TASK INSTRUCTIONS
Would you reproduce, word for word, only the lines running from the top of the data through the line containing "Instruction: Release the", and none of the pictures?
──────
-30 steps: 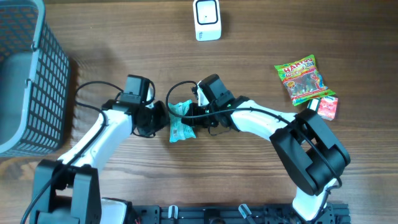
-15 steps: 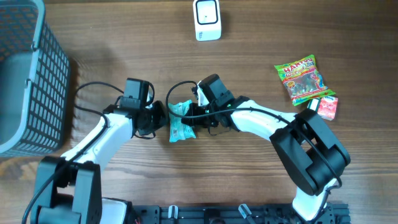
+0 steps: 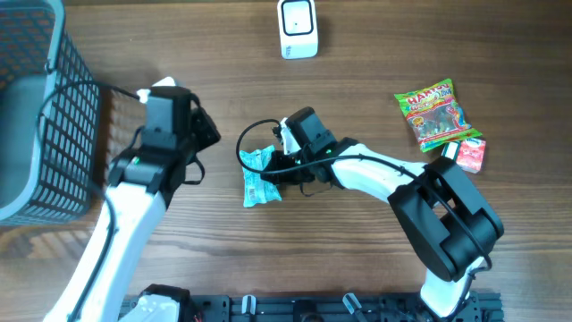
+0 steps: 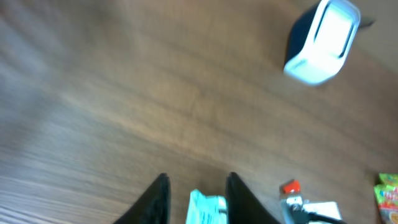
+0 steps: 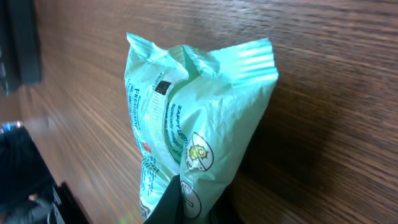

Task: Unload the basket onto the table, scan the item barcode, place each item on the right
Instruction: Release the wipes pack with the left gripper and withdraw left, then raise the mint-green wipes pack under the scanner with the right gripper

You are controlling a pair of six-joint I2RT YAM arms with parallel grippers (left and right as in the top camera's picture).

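Observation:
The item is a mint-green snack packet [image 3: 257, 177] lying on the wooden table just left of centre. My right gripper [image 3: 275, 168] is shut on its right end; in the right wrist view the packet [image 5: 199, 118] fills the frame with the dark fingers pinching its lower end at the gripper [image 5: 200, 200]. My left gripper [image 3: 202, 136] sits apart from the packet, up and to the left, near the basket. In the left wrist view the left gripper [image 4: 196, 178] is open, and the packet [image 4: 208, 210] shows in the distance between its fingers. The white barcode scanner [image 3: 298, 27] stands at the table's far edge.
A grey mesh basket [image 3: 36, 116] occupies the left side. A colourful candy bag [image 3: 435, 114] and a small red and white box [image 3: 470, 154] lie at the right. The scanner [image 4: 323, 40] also shows at the top right of the left wrist view.
The left gripper has let go of the packet, opened, and pulled back up and left toward the basket. The right gripper still holds the packet in the same spot.

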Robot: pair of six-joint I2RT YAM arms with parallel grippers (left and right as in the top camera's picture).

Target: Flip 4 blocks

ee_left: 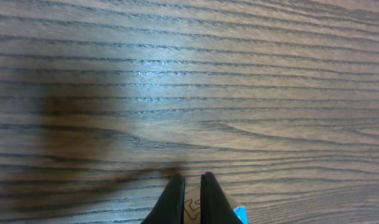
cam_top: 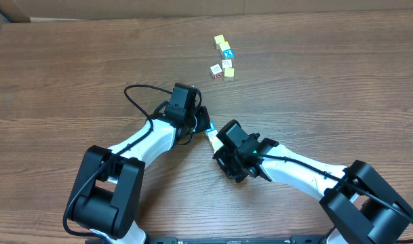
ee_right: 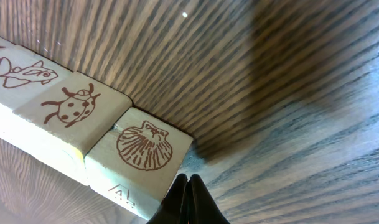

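Observation:
A short row of blocks (cam_top: 211, 135) lies at the table's middle, between my two grippers. In the right wrist view the row shows pale faces with brown drawings: a shell block (ee_right: 145, 146), a ladybug block (ee_right: 71, 106) and a fish block (ee_right: 21, 71). My right gripper (ee_right: 188, 178) is shut, its tips touching the shell block's near corner. My left gripper (ee_left: 190, 177) is shut and sits over the row's other end, where a pale block face (ee_left: 193, 208) with a brown mark and a blue corner (ee_left: 239, 215) show beneath the fingers. From overhead, the left gripper (cam_top: 201, 122) and the right gripper (cam_top: 218, 144) flank the row.
Several loose small cubes (cam_top: 224, 57) sit in a cluster farther back, among them a blue one marked X (cam_top: 227, 53) and a reddish one (cam_top: 217, 70). The left arm's black cable (cam_top: 135, 98) loops over the wooden table (cam_top: 328, 81).

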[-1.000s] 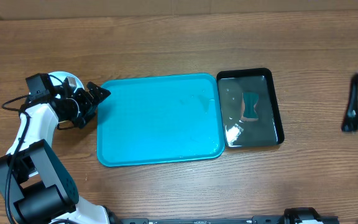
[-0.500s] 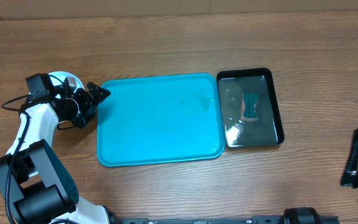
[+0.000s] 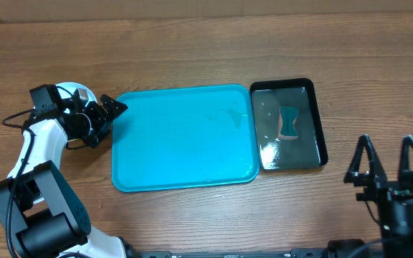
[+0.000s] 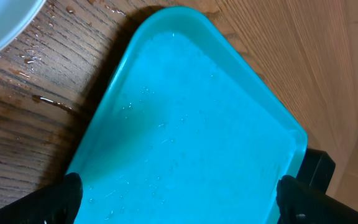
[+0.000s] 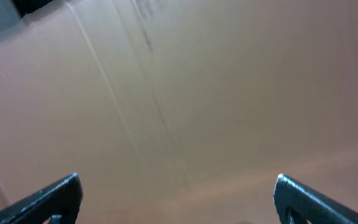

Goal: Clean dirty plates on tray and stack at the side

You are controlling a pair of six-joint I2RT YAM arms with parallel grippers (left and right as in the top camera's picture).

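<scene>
The turquoise tray lies in the middle of the table with nothing on it but water drops. In the left wrist view the tray fills most of the picture. A white plate lies left of the tray, mostly hidden under the left arm; its rim shows at the top left of the wrist view. My left gripper hangs open at the tray's left edge, nothing between its fingers. My right gripper stands open near the table's front right corner, holding nothing.
A glossy black tray with water and a blue sponge sits against the turquoise tray's right side. Wet wood lies between plate and tray. The right wrist view shows only a blurred brown surface.
The right arm has swung from the table's right edge down and inward to the front right, fingers now pointing away from the front edge. The left arm has not moved.
</scene>
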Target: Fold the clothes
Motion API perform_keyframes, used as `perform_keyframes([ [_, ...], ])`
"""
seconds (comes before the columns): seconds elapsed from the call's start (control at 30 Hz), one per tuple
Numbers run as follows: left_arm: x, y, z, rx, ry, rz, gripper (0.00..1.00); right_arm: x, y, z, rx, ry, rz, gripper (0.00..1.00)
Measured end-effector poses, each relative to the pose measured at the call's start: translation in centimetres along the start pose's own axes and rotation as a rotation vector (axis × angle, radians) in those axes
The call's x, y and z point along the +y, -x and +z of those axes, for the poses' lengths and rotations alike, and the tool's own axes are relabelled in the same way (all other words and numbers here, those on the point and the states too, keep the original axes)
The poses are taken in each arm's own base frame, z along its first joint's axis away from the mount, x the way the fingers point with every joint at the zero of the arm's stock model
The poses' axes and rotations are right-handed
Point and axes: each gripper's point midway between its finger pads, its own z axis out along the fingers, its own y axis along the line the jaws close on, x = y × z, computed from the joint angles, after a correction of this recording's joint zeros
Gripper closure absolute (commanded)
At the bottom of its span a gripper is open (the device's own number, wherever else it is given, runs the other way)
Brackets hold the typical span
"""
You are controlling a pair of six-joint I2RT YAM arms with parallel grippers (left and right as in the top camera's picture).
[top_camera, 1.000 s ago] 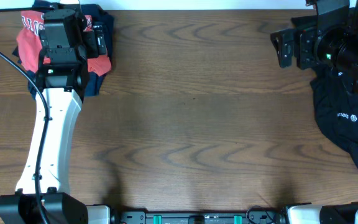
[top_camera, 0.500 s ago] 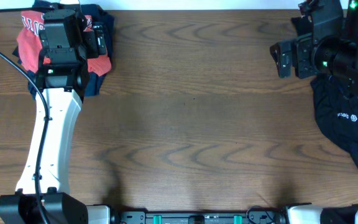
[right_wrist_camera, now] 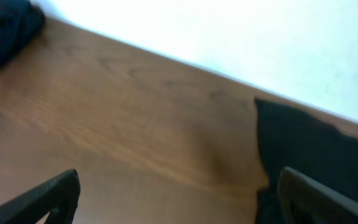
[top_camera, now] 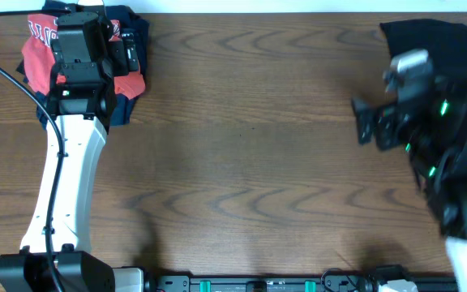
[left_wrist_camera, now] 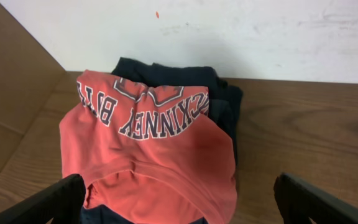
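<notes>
The right arm has swung nearer, the right gripper (top_camera: 362, 123) wide apart, uncovering the black garment (top_camera: 428, 36) at the far right edge of the table (top_camera: 250, 162). The left gripper (left_wrist_camera: 182, 204), also apart, hovers over the red shirt (left_wrist_camera: 154, 155) atop navy clothes (left_wrist_camera: 224, 102) in the far left corner; broad wood lies between the piles.

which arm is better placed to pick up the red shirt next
Left. The left gripper is open directly over the red-orange T-shirt, fingers either side of it. The right gripper, also open, is across the table beside the black garment.
</notes>
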Motion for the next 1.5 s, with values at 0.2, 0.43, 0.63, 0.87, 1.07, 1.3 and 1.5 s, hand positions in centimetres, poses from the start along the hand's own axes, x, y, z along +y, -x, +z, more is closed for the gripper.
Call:
perform_keyframes([
  [0.2, 0.0, 0.0, 0.0, -0.001, 0.000, 0.000, 0.02, 1.4, -6.9, 0.8, -0.079, -0.017, -0.016, 0.01],
  [0.43, 0.0, 0.0, 0.0, 0.000, -0.001, 0.000, 0.02, 2.4, -11.9, 1.3, -0.252, -0.054, -0.034, 0.01],
  [0.63, 0.0, 0.0, 0.0, 0.000, 0.000, 0.000, 0.02, 3.1, -16.1, 2.7, -0.290, -0.059, -0.015, 0.01],
  [0.87, 0.0, 0.0, 0.0, 0.000, -0.001, 0.000, 0.02, 3.5, -18.2, 3.1, -0.346, -0.066, 0.008, 0.01],
  [1.07, 0.0, 0.0, 0.0, 0.000, -0.001, 0.000, 0.02, 3.4, -18.4, 2.4, -0.387, -0.086, 0.008, 0.01],
  [1.3, 0.0, 0.0, 0.0, 0.000, -0.001, 0.000, 0.02, 3.1, -17.8, 1.9, -0.417, -0.102, 0.008, 0.01],
  [1.5, 0.0, 0.0, 0.0, 0.000, -0.001, 0.000, 0.02, 3.1, -17.8, 1.9, -0.416, -0.106, 0.008, 0.01],
])
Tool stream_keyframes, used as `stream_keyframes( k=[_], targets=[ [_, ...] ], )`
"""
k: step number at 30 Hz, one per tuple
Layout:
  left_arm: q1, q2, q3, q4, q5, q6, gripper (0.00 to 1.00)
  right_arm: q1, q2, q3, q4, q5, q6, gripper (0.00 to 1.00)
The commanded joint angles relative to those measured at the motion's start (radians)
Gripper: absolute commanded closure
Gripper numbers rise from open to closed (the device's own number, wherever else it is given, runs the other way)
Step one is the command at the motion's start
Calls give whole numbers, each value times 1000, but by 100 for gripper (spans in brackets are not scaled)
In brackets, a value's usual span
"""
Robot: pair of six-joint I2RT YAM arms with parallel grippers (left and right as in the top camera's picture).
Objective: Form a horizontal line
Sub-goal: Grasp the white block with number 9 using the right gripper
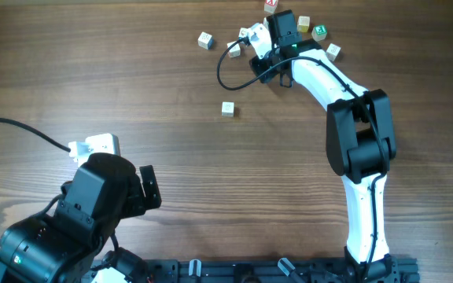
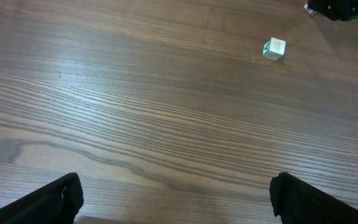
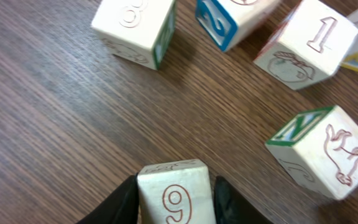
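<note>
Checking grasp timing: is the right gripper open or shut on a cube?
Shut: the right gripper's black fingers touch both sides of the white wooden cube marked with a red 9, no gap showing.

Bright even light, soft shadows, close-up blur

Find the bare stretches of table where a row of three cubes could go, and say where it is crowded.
Free: the broad wood left of the lone cube, above the left arm; also the strip between that arm and the right arm. Crowded: the overhead view's top right, where loose cubes ring the right arm's jaws around the cube marked 9.
</note>
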Motion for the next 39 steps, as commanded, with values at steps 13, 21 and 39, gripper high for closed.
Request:
stream_keyframes(
  k=[13, 21, 39],
  targets=[
    [6, -2, -4, 2, 5, -18, 0, 11, 17, 117, -251, 84, 351, 78],
    [6, -2, -4, 2, 5, -18, 0, 76, -26, 128, -453, 84, 499, 94],
    [6, -2, -4, 3, 5, -18, 0, 190, -68, 125, -554, 179, 834, 96]
  ],
)
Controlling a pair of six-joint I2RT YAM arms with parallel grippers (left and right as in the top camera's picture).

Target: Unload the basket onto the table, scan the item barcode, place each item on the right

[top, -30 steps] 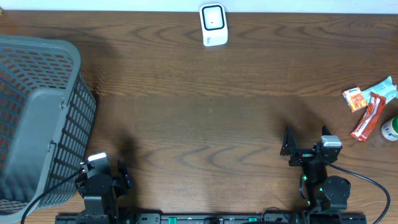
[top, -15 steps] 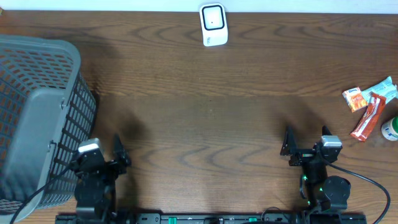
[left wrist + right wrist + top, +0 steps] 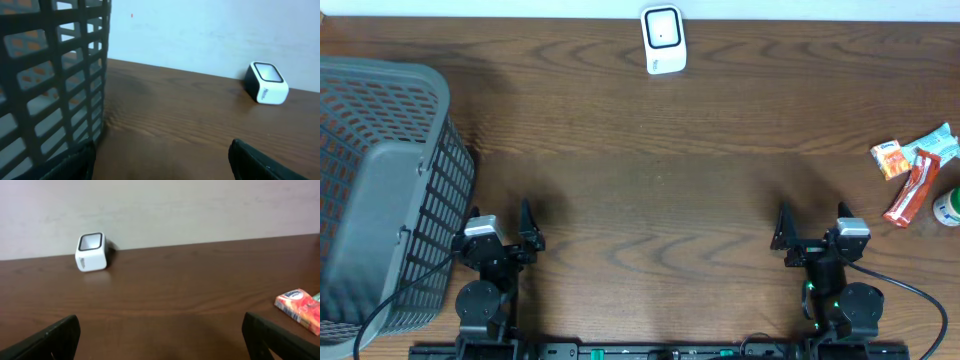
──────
FINAL ANSWER
-30 steps: 
-15 steps: 
+0 steps: 
+0 steps: 
+0 steps: 

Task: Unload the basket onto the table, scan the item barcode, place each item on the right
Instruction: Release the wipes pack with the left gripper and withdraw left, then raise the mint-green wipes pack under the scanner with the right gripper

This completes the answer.